DESCRIPTION OF THE TASK — Transcribe the material from its first line onward, ending with the line that contains "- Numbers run" and adding nothing beyond it.

DATA EXTRACTS —
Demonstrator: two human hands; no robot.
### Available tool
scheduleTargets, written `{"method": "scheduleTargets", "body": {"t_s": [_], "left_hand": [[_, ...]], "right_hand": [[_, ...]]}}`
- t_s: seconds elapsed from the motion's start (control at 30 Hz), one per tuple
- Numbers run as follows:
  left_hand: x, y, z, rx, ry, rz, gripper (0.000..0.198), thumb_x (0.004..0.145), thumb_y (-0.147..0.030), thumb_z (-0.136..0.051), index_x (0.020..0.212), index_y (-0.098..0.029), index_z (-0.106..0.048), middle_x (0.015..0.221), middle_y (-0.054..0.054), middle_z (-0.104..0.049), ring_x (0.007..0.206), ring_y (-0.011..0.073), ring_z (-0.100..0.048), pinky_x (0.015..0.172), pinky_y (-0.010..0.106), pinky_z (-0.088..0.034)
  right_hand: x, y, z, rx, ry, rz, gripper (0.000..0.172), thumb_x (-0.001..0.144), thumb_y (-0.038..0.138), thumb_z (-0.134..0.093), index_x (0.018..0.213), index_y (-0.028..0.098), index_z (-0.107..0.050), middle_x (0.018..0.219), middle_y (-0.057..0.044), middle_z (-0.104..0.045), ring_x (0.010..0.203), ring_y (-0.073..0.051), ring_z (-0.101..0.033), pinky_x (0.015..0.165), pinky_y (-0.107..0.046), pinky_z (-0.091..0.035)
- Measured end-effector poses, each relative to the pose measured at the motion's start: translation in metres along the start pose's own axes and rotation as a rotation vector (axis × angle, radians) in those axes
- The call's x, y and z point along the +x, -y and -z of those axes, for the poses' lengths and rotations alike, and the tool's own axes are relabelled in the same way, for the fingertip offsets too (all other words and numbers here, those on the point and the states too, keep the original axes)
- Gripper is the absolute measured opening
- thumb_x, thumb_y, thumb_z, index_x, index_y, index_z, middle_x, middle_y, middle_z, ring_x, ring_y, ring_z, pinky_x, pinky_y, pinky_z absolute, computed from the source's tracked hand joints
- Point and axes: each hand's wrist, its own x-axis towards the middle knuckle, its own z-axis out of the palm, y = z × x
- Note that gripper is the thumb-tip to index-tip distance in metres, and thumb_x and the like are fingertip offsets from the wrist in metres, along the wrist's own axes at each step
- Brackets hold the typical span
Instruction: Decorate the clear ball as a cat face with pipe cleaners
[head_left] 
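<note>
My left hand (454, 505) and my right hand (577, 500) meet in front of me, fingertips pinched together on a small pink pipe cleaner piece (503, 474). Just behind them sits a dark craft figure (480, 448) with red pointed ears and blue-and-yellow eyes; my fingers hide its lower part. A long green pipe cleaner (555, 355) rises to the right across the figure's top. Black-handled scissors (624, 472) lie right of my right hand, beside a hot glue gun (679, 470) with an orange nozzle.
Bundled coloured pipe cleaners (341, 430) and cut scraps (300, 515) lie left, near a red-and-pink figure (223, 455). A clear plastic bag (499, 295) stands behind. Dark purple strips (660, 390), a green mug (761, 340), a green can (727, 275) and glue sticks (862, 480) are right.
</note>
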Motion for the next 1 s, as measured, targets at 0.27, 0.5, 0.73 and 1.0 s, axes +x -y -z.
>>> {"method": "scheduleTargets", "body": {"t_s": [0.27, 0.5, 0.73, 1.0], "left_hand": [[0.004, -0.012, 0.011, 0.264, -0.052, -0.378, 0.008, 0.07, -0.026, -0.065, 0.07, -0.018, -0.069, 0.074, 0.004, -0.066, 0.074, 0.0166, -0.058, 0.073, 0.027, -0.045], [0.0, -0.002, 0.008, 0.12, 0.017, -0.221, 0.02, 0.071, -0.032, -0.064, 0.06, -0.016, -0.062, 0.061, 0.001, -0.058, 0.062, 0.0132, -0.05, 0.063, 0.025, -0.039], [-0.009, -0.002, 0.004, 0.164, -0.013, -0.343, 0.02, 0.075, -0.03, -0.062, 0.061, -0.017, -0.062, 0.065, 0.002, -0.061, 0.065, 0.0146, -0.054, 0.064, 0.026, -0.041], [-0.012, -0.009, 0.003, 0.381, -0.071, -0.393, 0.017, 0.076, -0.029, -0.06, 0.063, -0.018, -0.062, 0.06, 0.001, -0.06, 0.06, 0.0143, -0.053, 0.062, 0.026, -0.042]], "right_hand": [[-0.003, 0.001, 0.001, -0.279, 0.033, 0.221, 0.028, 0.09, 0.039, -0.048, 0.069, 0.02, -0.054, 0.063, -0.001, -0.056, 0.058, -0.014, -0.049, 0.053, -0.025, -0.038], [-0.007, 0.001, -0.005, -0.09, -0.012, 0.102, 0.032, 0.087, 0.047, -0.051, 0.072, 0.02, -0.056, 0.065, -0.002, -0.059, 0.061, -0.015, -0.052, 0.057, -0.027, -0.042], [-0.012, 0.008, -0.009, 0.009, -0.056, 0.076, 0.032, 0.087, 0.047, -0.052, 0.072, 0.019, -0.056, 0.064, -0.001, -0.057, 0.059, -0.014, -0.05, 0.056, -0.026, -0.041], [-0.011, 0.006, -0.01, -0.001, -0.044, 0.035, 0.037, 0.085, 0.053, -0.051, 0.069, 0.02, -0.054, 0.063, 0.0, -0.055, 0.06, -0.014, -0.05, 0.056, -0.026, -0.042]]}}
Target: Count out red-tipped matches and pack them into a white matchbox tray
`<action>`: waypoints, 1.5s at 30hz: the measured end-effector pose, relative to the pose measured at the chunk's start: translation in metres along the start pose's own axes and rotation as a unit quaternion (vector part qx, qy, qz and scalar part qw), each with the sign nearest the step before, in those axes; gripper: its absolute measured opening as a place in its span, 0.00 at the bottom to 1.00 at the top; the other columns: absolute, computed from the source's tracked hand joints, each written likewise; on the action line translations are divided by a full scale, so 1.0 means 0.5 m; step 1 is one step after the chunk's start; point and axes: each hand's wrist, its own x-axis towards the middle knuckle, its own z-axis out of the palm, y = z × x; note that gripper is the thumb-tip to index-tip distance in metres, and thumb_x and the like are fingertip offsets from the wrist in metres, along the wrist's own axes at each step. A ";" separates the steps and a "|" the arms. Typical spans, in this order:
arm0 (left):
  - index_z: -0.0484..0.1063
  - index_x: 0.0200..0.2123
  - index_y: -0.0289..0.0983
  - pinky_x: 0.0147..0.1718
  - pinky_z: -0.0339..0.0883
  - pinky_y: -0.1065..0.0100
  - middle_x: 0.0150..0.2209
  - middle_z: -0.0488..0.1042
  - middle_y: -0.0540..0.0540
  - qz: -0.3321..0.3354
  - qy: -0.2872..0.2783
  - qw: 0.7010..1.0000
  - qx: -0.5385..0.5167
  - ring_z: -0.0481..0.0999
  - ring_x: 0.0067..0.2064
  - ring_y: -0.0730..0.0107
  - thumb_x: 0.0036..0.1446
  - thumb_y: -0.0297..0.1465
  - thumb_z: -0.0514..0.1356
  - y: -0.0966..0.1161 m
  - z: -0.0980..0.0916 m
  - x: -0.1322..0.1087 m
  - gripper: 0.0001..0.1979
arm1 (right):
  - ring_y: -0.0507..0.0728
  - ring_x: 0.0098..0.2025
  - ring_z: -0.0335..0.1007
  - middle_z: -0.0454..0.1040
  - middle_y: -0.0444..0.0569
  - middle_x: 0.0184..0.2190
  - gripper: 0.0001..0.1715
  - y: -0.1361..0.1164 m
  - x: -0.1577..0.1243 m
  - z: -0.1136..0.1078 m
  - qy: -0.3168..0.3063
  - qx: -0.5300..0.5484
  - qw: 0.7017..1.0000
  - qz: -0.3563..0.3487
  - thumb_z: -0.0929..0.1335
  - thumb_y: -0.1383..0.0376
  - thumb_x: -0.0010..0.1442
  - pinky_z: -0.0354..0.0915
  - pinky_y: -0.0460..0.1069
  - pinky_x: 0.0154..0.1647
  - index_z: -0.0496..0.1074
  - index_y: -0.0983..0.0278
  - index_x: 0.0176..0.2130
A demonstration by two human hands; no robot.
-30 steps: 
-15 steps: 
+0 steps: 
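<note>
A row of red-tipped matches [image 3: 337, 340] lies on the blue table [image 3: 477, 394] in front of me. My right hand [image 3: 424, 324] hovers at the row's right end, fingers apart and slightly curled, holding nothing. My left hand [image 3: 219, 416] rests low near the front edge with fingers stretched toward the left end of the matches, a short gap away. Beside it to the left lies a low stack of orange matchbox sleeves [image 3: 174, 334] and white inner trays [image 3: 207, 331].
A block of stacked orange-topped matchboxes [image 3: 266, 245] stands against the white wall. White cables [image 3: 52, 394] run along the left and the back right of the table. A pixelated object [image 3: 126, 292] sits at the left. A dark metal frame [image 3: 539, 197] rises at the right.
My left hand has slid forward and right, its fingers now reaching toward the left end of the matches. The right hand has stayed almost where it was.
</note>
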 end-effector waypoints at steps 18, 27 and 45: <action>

ANSWER SECTION —
Demonstrator: two human hands; no robot.
### Available tool
scheduleTargets, written `{"method": "scheduleTargets", "body": {"t_s": [_], "left_hand": [[_, ...]], "right_hand": [[_, ...]]}}`
- t_s: seconds elapsed from the motion's start (control at 30 Hz), one per tuple
- Numbers run as follows:

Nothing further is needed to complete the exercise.